First big change was fitting my new X/Z axis parts.
The new X-axis drive end.
Showing the linear bearings.
The X belt tensioner. A pair of M5 bolts. Now he belt is nice and tight but not putting side loads on the Z-axis rods or lead screws. And no more tension on the right hand end due to the warped original X axis support block.
So now I have a printer that doesn’t need the Z-axis leadscrews adjusting EVERY print. Next job, new hot end and extruder!
So I cheated horribly and picked up an bowden feed clone E3D V6 hotend from Aliexpress. I’d seen some good reviews and to be honest, this whole project is about taking punts with cheap stuff. Added to that was a clone Mk8 extruder and a capacitive bed sensor for auto levelling.
Contrary to popular mythology the sensor needs 12v. It does have an open collector output so it can be wired directly to the existing Z-axis end stop input.
To make use of the sensor you need to update the controller firmware with the Skynet3D updated version.
There are some E3D compatible X-axis carriages on thingiverse but they were rather complex.
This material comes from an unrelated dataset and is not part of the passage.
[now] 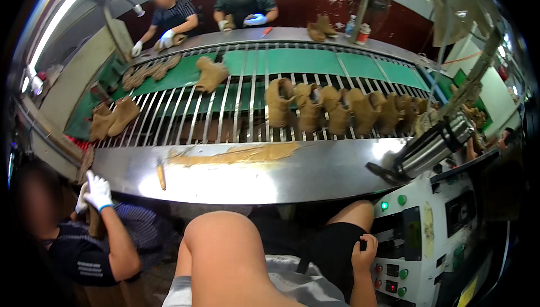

I went with a slightly simpler design that used my existing cooling duct.
I also added a strip of 3 LEDs so I can see the tip more easily.
I also fitted a better holder for the X-axis belt. There is a good design on thingiverse.
The extruder hangs off the right hand end of the X/Z assembly. It balances out the stepper on the left hand end nicely.
There were two almost instant problem. The stepper on the extruder started slipping and missing steps and the hot end was blocking blocking with semi-set plastic. ARGH!
Bowden feeds do have more friction simply due to the length of filament being pushed through the tube. The tube is PTFE but its still pushing a good 50cm of filament compared with the 1cm with the direct feed extruder.
The easy fix was to ramp up the stepper current from about 600mA to ~1A. This involved changing R23 on the controller from 15k to 22k. Tweezers and a good soldering iron make 0805 surface mount work easy. But the downside is the stepper motor is now running HOT!
The blocking hot end was more of a mystery…. Until I compared the clone to the drawings of the real E3D v6. It turns out the clone had really fouled up the heat break. Seriously! The drawings are on the internet!
The real one is on the left, the clone on the right. The larger diameter recess for the bowden tube was drilled about 10mm deeper in the clone meaning it ended at the hot part of the heat break rather than the cold part.
The red line shows how far the bowden went into the clone heat break. And the little lump of filament shows how the semi-fluid PLA was jamming into the heat break.
So after paying more for a genuine heat break than I paid for the entire hot end assembly I was back in business again.
Status: Working but stepper motor getting hot.